» **DESCRIPTION OF THE TASK**:
Transcribe the entries below word for word, beginning at the line with "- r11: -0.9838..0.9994" and stopping after the line with "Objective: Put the"; drop all pictures.

» **PROVIDED RECORDS**:
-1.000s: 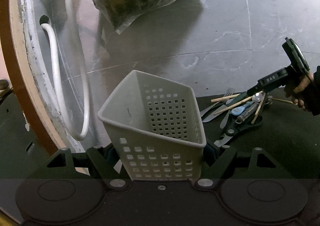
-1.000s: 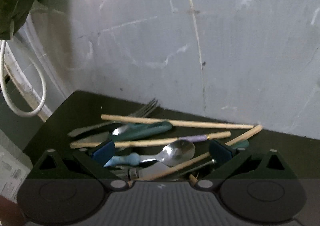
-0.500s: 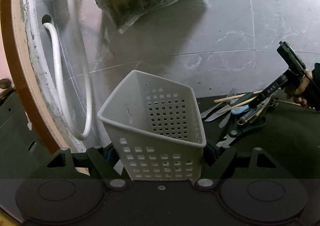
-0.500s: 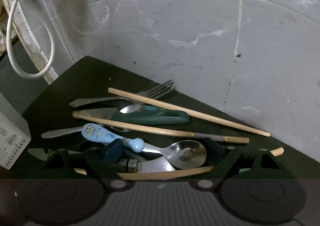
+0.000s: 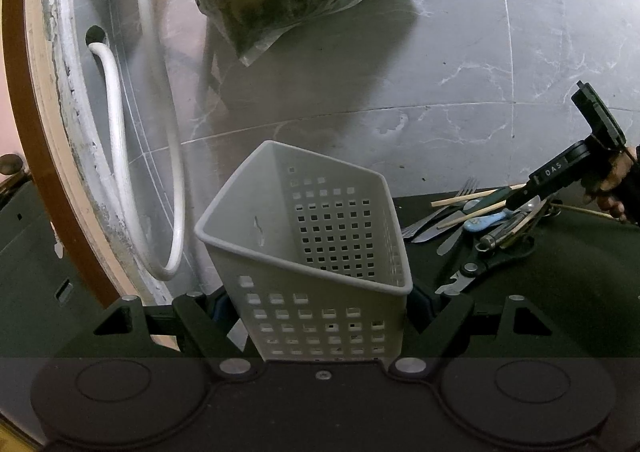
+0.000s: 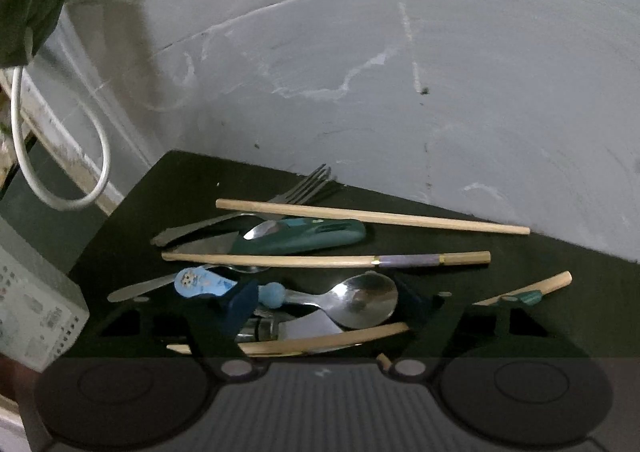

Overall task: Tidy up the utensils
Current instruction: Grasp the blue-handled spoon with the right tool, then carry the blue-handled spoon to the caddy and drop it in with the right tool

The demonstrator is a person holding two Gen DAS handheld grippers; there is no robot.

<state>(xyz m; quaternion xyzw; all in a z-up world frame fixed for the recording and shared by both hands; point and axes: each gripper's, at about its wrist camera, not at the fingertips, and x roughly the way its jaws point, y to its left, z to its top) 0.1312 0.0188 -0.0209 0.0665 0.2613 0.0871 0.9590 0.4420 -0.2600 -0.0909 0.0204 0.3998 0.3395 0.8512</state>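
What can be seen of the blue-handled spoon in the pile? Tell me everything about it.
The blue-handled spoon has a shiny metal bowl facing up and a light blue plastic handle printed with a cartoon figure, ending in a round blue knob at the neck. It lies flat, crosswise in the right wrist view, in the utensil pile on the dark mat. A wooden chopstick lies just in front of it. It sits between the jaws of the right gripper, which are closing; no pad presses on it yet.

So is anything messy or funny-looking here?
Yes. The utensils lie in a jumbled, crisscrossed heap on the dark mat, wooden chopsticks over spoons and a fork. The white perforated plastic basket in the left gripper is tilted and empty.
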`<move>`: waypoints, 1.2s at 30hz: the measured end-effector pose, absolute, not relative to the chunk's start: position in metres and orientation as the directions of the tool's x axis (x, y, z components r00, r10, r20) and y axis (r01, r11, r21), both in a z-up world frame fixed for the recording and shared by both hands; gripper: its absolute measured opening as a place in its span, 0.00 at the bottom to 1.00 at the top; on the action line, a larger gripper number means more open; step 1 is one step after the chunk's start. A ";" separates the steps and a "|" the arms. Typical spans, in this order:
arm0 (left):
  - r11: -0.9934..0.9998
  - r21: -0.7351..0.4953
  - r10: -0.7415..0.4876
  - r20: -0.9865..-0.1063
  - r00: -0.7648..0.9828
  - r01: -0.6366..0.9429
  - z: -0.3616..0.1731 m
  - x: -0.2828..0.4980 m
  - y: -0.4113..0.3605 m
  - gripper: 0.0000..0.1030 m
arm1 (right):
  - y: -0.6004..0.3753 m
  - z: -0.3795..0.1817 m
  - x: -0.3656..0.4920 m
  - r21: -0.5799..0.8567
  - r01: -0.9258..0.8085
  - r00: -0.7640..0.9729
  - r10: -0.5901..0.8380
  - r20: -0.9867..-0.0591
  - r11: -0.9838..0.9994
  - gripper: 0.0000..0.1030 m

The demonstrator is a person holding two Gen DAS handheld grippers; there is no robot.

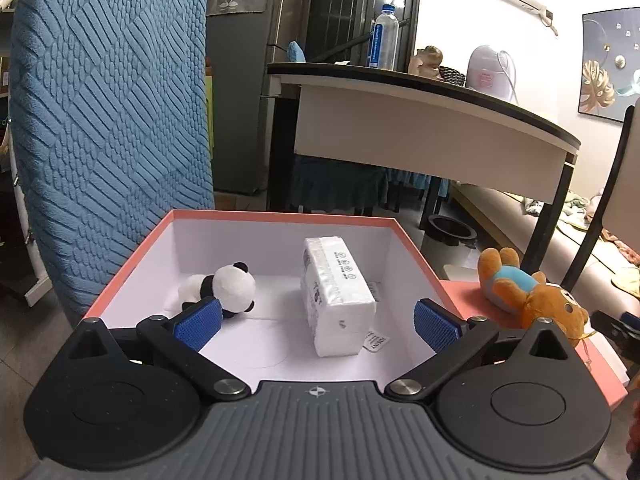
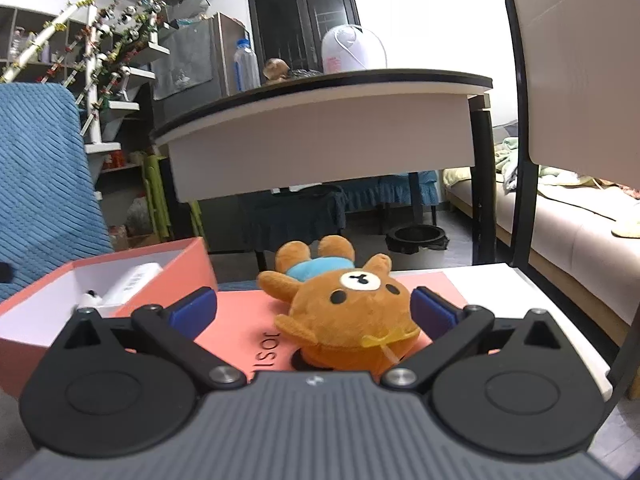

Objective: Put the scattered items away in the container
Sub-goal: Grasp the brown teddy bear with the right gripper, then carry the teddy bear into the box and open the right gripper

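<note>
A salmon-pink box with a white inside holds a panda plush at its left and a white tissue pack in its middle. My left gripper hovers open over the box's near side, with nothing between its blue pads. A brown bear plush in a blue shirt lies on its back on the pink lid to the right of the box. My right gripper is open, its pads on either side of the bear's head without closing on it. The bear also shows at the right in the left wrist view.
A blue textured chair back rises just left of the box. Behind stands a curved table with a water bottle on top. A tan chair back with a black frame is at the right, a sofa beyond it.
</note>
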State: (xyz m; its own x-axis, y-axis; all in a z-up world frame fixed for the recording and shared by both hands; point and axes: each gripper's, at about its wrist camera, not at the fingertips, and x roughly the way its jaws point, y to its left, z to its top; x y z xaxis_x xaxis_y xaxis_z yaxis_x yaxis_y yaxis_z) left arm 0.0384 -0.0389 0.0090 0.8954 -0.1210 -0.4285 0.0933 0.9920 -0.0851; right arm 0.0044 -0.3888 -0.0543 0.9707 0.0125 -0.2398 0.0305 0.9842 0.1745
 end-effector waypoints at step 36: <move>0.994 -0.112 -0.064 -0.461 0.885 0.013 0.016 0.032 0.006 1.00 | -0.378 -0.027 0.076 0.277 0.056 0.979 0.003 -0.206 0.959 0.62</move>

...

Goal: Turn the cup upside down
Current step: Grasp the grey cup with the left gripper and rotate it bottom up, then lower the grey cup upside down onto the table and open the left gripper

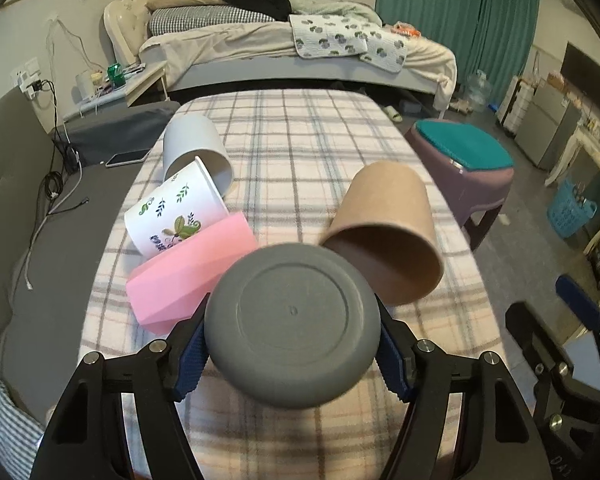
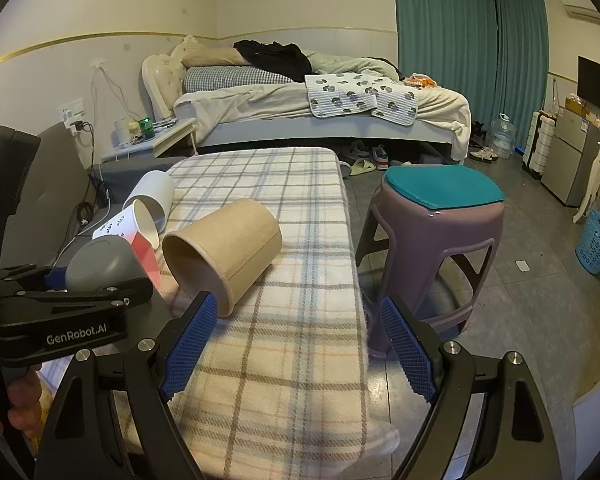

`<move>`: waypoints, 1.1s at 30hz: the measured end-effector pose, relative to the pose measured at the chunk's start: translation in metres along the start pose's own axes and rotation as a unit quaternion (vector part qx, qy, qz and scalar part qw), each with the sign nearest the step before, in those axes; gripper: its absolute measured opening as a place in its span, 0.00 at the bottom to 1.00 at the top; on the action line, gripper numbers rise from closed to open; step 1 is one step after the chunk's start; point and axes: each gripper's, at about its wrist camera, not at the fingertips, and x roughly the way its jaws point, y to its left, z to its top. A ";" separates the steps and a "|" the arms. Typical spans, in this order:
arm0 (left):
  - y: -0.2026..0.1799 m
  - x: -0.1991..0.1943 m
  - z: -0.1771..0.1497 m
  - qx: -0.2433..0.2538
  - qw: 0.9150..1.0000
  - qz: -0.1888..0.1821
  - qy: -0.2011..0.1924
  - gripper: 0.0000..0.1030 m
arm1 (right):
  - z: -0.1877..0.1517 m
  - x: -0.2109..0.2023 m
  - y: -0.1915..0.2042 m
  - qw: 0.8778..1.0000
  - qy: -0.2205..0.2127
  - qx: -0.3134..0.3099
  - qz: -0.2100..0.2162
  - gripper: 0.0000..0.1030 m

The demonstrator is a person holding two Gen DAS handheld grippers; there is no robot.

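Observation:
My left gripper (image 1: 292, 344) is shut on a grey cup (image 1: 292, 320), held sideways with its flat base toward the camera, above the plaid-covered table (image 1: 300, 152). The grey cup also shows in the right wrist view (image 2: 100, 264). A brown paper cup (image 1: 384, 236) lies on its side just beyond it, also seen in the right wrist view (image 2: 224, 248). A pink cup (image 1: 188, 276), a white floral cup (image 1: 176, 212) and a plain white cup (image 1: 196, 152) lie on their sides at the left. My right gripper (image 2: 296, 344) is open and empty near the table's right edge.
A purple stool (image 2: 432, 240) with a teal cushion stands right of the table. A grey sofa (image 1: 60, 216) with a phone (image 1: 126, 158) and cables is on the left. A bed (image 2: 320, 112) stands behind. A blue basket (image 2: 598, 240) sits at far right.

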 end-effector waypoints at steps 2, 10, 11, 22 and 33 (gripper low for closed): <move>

» **EXERCISE RESULT**:
  - r11: -0.9838..0.9994
  - gripper: 0.0000..0.1030 m

The demonstrator is a person holding two Gen DAS handheld grippers; there is no robot.


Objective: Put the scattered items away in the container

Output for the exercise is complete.